Task objective:
Return an exact copy of the data, starting at its first line and ending at the line that contains "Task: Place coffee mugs", minus any pictures.

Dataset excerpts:
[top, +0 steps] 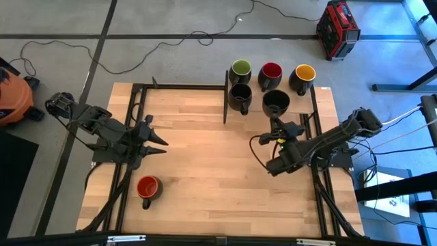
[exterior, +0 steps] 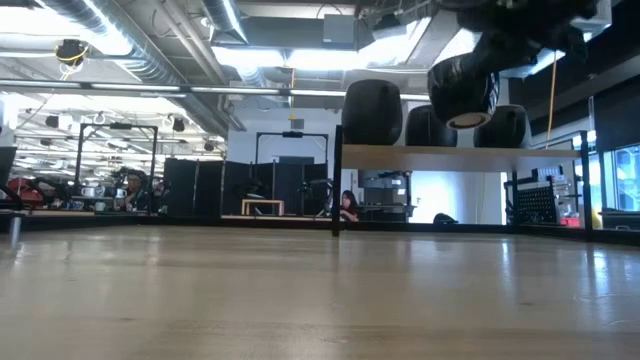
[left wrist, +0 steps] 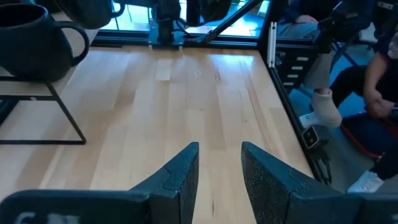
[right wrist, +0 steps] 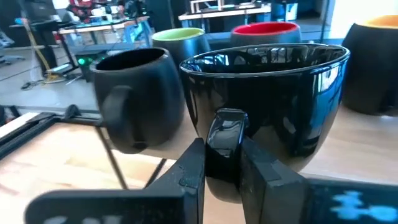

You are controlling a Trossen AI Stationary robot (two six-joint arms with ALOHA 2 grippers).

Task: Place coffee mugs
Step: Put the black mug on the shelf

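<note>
My right gripper (top: 276, 130) is shut on a black-inside mug (top: 276, 102) and holds it up in front of a raised shelf (exterior: 440, 152) at the table's far edge. Green-inside (top: 240, 68), red-inside (top: 271, 70) and yellow-inside (top: 304, 74) mugs stand in a row on the shelf. A second black-inside mug (top: 240, 96) stands just nearer than the green one. Another red-inside mug (top: 147, 188) stands upright on the table near the near-left corner. My left gripper (top: 164, 143) hovers open over the table's left side, farther back than that mug, touching nothing. My right gripper pinches the black-inside mug's handle (right wrist: 227, 134) between its two fingers (right wrist: 193, 171), coming about level from the table's near side. In the low view the mug (exterior: 465, 90) hangs clear above shelf height and is tilted, its base showing.
A black metal frame (top: 225, 102) carries the shelf and runs along the table's left and right edges. Bare wood (top: 212, 164) lies between the two arms. Beyond the table are a red case (top: 337, 29), an orange vacuum (top: 10, 96) and floor cables. People sit in the room behind.
</note>
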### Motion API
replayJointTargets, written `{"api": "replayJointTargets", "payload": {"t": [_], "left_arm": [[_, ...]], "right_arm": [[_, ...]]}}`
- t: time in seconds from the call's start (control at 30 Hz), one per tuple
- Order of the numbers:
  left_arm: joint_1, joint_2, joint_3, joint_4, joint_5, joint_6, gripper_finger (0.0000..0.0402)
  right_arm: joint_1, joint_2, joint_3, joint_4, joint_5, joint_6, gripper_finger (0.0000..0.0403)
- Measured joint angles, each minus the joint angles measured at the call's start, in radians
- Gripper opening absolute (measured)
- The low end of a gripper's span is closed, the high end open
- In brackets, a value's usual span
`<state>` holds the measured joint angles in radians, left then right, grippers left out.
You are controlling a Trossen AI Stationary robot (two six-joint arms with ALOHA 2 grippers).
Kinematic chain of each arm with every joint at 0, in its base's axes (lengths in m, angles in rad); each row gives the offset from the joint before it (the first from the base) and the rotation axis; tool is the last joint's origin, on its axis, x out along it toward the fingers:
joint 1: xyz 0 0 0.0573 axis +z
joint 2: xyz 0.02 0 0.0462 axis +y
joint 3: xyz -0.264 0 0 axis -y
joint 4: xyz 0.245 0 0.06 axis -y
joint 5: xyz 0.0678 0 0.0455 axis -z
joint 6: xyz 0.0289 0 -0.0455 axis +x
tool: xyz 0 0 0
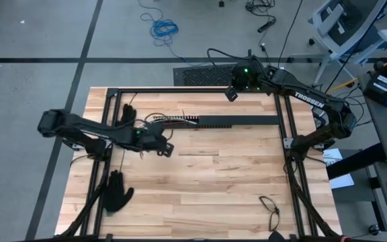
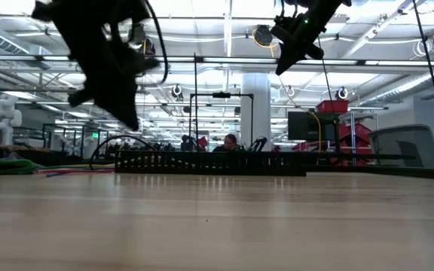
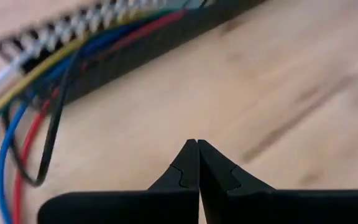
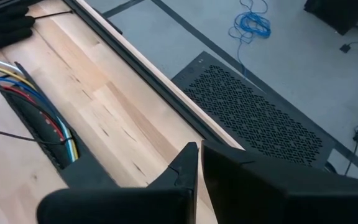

Response area:
[top, +0 steps] 
[exterior, +0 steps] 
[left wrist, +0 steps] 
[right wrist, +0 steps] 

You are controlling a Trossen AI Stationary robot (two six-joint arms with ALOHA 2 grippers).

Task: Place coffee mugs

This output contains the full answer.